## TASK TO COMPLETE
Each line of the material must appear again in the answer, exactly.

========

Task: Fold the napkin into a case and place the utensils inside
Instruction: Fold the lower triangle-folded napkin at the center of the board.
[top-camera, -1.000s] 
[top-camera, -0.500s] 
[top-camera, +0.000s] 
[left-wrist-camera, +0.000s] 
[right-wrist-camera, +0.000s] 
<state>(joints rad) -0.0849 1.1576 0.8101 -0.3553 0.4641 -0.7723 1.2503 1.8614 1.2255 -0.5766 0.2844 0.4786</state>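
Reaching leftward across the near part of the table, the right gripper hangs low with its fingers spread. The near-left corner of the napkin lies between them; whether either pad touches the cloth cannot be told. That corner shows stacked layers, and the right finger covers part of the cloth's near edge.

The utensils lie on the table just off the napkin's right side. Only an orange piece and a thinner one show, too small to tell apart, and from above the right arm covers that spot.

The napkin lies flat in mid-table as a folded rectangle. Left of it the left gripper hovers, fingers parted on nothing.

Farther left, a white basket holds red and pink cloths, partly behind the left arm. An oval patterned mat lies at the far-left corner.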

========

## TASK SOLUTION
Task: Fold the napkin into a case and place the utensils inside
Instruction: Fold the lower triangle-folded napkin at the center of the board.
[top-camera, -1.000s] 
[top-camera, -0.500s] 
[top-camera, +0.000s] 
[left-wrist-camera, +0.000s] 
[right-wrist-camera, +0.000s] 
<state>(joints rad) -0.0849 1.1576 0.8101 -0.3553 0.4641 -0.7723 1.2503 1.8614 1.2255 -0.5766 0.2844 0.4786</state>
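Reaching leftward across the near part of the table, the right gripper hangs low with its fingers spread. The near-left corner of the napkin lies between them; whether either pad touches the cloth cannot be told. That corner shows stacked layers, and the right finger covers part of the cloth's near edge.

The utensils lie on the table just off the napkin's right side. Only an orange piece and a thinner one show, too small to tell apart, and from above the right arm covers that spot.

The napkin lies flat in mid-table as a folded rectangle. Left of it the left gripper hovers, fingers parted on nothing.

Farther left, a white basket holds red and pink cloths, partly behind the left arm. An oval patterned mat lies at the far-left corner.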

The exercise requires no further answer.